The news for women researchers was also as bad as previous. There were more applications from women at the junior level but in the most senior category men dominate four to one. “It’s a very stark ratio and tells us something pretty fundamental about our system” Professor Kelso said.  The male-female success rate is close in the junior and mid-career categories, but she reminded her audience that the NHMRC separately funded projects with female leaders, and that these are included in the figures. At the most senior level the success rate was 50 per cent for male research leaders and 30 per cent for women (five out of 17).

So, what is to be done, a questioner asked, is it time for quotas? Professor Kelso responded, “I think we are very close to needing to start that discussion. We wouldn’t introduce strict quotas, a formal quota mechanism, without consultation with the sector – I am thinking about how to do that. But when you consider that the last two rounds of project grants and now Investigator grants have gone below the line to fund additional women, that is the reason that success rates are as close as they are for most of those levels. So, we have virtually imposed a quota system.”

And they may not be the whole answer; “it is easy to say, and of course it is a factor that when women are having their families it is then very much harder to be a full-time researcher and to do all the travel and other things that are part of being a full-time researcher and being competitive in a scheme like this which is so track-record driven.”

“But there may be more to it, there may be that women who are faced with those circumstances are more likely to look for something where they get a salary from an institution rather than applying for schemes like this.”

But whatever the reasons, Professor Kelso is not happy. “I have been in this system for a good many years and it is just shocking to see that we are still in this situation today. “

Appointments, achievements of the week

Of the day

Katrina Falkner is appointed interim executive dean of Engineering, Computer and Mathematical Sciences at the University of Adelaide. She replaces Anton Middelberg, who has moved up to DVC R,

Catherine Joustra and Ali Moroney win the Australian Book Industry award for outstanding tertiary/TAFE resource for their Clinical Placement Manual for the Diploma of Nursing (Cengage).

Of the week

University of the Sunshine Coast exercise physiologist Chris Askew is the first joint appointment between university and the Sunshine Coast Hospital and Health Service. USC teaches pre-med at the hospital, with Griffith U running the med school component.

Anthony Maeder (Flinders U) becomes a fellow of the International Academy of Health Sciences Informatics

Bruce Neal moves up from deputy to executive director of the George Institute.
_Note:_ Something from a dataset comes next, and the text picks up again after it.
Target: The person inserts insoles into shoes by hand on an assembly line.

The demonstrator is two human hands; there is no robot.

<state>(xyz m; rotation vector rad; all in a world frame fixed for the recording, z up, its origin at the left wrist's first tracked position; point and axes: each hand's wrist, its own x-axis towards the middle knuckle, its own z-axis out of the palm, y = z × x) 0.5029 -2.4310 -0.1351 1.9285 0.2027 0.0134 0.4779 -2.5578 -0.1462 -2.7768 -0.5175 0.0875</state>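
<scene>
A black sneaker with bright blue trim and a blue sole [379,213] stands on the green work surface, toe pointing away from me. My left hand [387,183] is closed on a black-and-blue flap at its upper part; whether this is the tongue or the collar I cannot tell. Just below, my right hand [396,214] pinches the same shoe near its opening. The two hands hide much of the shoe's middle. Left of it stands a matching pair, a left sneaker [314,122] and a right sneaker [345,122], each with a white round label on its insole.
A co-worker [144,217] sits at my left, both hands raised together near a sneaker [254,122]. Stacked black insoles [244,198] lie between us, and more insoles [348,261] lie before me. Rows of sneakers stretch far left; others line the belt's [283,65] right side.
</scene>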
He replaces Vlado Perlovic who has moved to dean of medicine at UNSW.

Peter Gething moves to Perth to take up the Kerry M Stokes chair of child health research, a partnership of Curtin University, the Channel 7 Telethon Trust and the Telethon Kids Institute. Professor Gething is now a professor of epidemiology in the Big Data Institute at the University of Oxford.

Also at Curtin U, Tim McInnis becomes chief advancement officer. He moves from the Telethon Kids Institute, where he is head of philanthropic development.

Bradey Moggridge (Uni Canberra) is the ACT Science Tall Poppy of the year. He works on cultural awareness in water policy.

The Young Tall Poppies are; Amelia Gulliver (access to mental health), Lara Malins (therapeutic potential of peptides and proteins), A J Mitchell (nuclear physics), Riccardo Natoli (age-related macular degeneration ) – all ANU. Madeline Mitchell (CSIRO) works on biodegradable plant-based fibres.

Chris Anderson will become the Australian Academy of Science policy director. He moves from chief of staff to former Labor research minister Kim Carr.

Adrienne Erickson is the Swayne Senior Fellow in Australian design at the National Museum of Australia. She joins from DFAT.